## Aim of the exercise
Your answer should be the line containing "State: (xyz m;" and each line after it through the end of the data below, repeated exactly.

## Given data
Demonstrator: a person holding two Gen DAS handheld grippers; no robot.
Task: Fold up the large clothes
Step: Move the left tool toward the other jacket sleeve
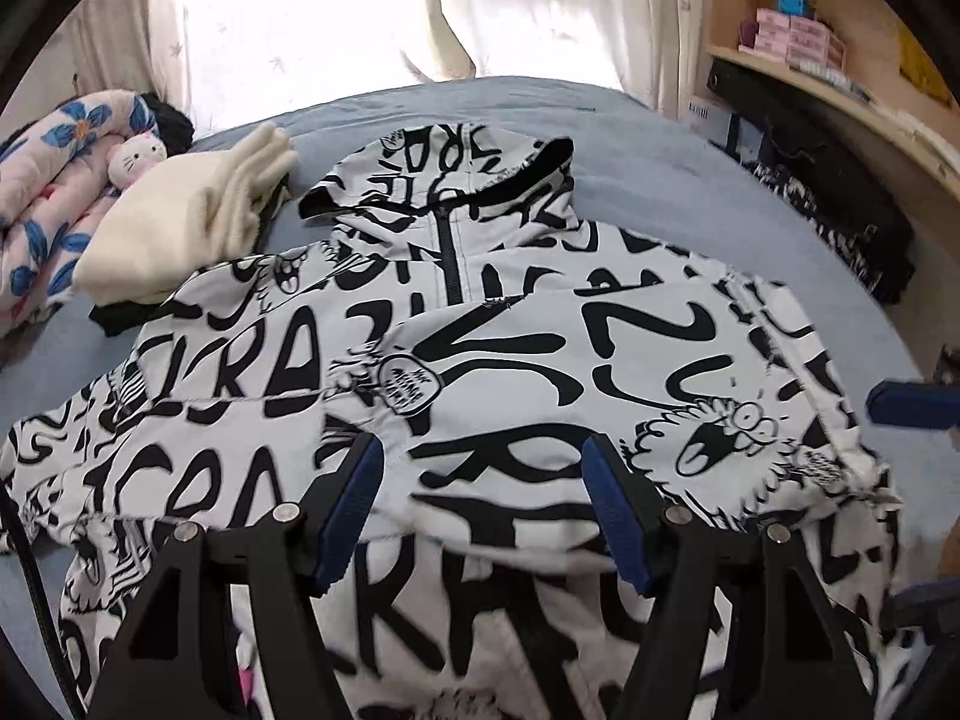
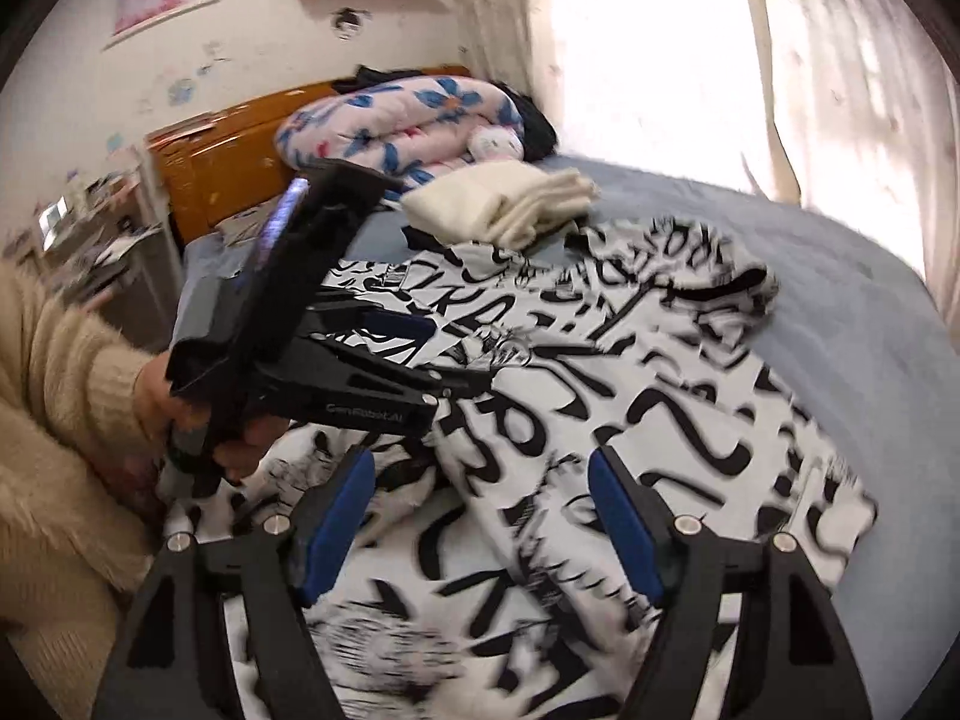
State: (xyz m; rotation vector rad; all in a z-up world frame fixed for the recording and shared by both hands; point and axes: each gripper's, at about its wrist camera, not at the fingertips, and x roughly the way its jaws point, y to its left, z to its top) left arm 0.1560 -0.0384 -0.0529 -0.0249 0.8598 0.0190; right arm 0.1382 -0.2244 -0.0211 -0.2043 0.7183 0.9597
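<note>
Spread flat on blue bed (image 1: 690,180): black-and-white printed hoodie (image 1: 480,360), hood toward window. Above it, left gripper (image 1: 483,501) and right gripper (image 2: 480,510), fingers apart, holding nothing. Beside hood, folded cream garment (image 1: 198,222).

A grey-blue bed (image 1: 630,138) carries a folded cream garment (image 1: 198,216) lying over something black, beside a rolled floral quilt (image 1: 54,180) with a white cat plush (image 1: 137,157) tucked against it. Sheer curtains (image 1: 528,6) glow (daylight behind). Pink boxes (image 1: 792,39) sit on a wooden shelf (image 1: 840,96).
</note>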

## Reply to the exercise
State: (xyz m; rotation vector rad; all in a z-up world frame fixed for the recording and shared by both hands; point and axes: each gripper's, at about its wrist camera, not at the fingertips, and x roughly the way its jaws point, y to its left, z to its top) left arm 0.1560 -0.0384 -0.0529 -0.0249 0.8598 0.0190; right arm 0.1382 -0.2244 -0.0211 -0.2043 0.7183 0.9597
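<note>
Spread flat on blue bed (image 1: 690,180): black-and-white printed hoodie (image 1: 480,360), hood toward window. Above it, left gripper (image 1: 483,501) and right gripper (image 2: 480,510), fingers apart, holding nothing. Beside hood, folded cream garment (image 1: 198,222).

A grey-blue bed (image 1: 630,138) carries a folded cream garment (image 1: 198,216) lying over something black, beside a rolled floral quilt (image 1: 54,180) with a white cat plush (image 1: 137,157) tucked against it. Sheer curtains (image 1: 528,6) glow (daylight behind). Pink boxes (image 1: 792,39) sit on a wooden shelf (image 1: 840,96).
</note>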

Nothing else goes with this output.